Monday, March 14, 2011

Thanksgiving

This morning has been a good one. I feel myself coming back to finding my Father and it's hopeful, special, thankful. I go through these phases where I lose sight, lose faith, lose strength and I feel so disconnected from Him. I'm thankful for these phases because they truly are little tests for me. He uses them to help me always come back to Him and for that I say I'm thankful that I found Him on my own and not through a family tradition or anyone's pressures. I made that decision to take on a new life for Christ, for no one else but me and I'm glad.

I was surprised that I had any energy at all to push our workout this morning. I think I surprised my mother-in-law a little bit because I kept going and she tried to keep going too. I'm not sure if it was because I watched The Biggest Loser and truly felt very fortunate to have the health that I have and the inspiration I gained from the show or not but this morning I meant business and I can only thank God for listening to my prayers and giving me the strength and the courage to push harder, to challenge myself.

Steve actually did come to Market Common this morning to run. I hope that it'll be something that will start helping to motivate him to get back into shape but I'm not going to push him. I'm just going to do it for me because I want health, because I want challenge, because I want to be able to climb that mountain for Him. I don't want to push Steve because that would be like me telling him to feel a certain way and I can't do that. It'd be no different than having someone tell you you should believe in God and not allowing you to come to the conclusion yourself. If he chooses to come I'll challenge him, push him because I know he truly can do more than he has been doing for himself and I know that with God's help I can break through. I can't quit on him when he needs me too. I just can't.

I'm thankful for life and health this morning. Thankful because I see what Japan is going through and I wonder why I walk around complaining about anything in life because there are people who have nothing now. I know that I have to be strong not just for myself but because if I'm not strong for myself I cannot be the strong person I need to be to help God's children. I don't want to be selfish or prideful. I want to be humbled every chance I get and I know and feel God working through me. I am empowered by others' stories and I want someone else to be empowered by mine one day, if not everyday. I know that I've been brought into this family to help and for them to help me. I can't quit and I can't run!

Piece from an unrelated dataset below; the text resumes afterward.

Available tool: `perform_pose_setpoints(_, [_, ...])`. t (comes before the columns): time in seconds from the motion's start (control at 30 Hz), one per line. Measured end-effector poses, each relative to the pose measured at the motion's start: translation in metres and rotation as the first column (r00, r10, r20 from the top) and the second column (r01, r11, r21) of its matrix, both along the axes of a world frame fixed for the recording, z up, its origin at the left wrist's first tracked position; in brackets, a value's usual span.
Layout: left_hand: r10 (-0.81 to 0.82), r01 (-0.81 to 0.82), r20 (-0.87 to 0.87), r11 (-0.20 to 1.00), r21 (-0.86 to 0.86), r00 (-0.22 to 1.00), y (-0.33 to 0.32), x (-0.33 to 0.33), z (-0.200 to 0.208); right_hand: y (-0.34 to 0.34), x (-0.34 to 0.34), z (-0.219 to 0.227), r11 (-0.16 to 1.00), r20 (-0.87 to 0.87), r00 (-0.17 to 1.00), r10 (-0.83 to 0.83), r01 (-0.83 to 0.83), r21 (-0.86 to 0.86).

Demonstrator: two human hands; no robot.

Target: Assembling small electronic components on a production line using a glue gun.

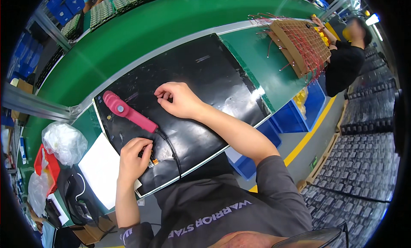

I've got to find a way to get over my personal battles quietly without inflicting pain on my husband because he's growing too and he'll continue to grow as long as I choose to edify and encourage him more and more. Perhaps I haven't done this enough and no matter what he's done for me that is my mission that he feels loved, and secure in me, always trusting me to do what I said I was going to do. I want him to feel unguarded and open one day.

My prayer this morning is simply a praise of thanksgiving for Christ's Almighty power. I am thankful I know of Him and have given my whole heart to Him because without Christ...I'd be nothing, not even human.

"Heavenly Father you have amazed me with your beauty and your power once again. Your loved fills my heart and with an abundance of joy I want to carry it for You always. Father I lose sight but You always have time to bring me back. In the midst of disaster elsewhere You still find time for me and I am forever grateful for the quality time we share. You are my Father and I truly am blessed and humbled by knowing and feeling Your work. Father I am so sorry for all those times, all those years that I doubted, that I was so clouded by myself that I didn't allow You to work through me. Father I ask Your powerful help in getting my husband to that point as well; help him feel free inside and out, free from doubt, worry, regret, shame, self-abuse. Father I ask for your forgivness for doubting you these past few days and I ask forgiveness in not forgiving others, as well as myself. I ask for Your courage to see Your children through Your eyes and not my own. Father guide me to the places You want me to be, to the future You want me to have and I ask for the courage and strength to walk that path for You. I want to, Father. For You, I will! In Your heavenly most precious and glorious name....amen."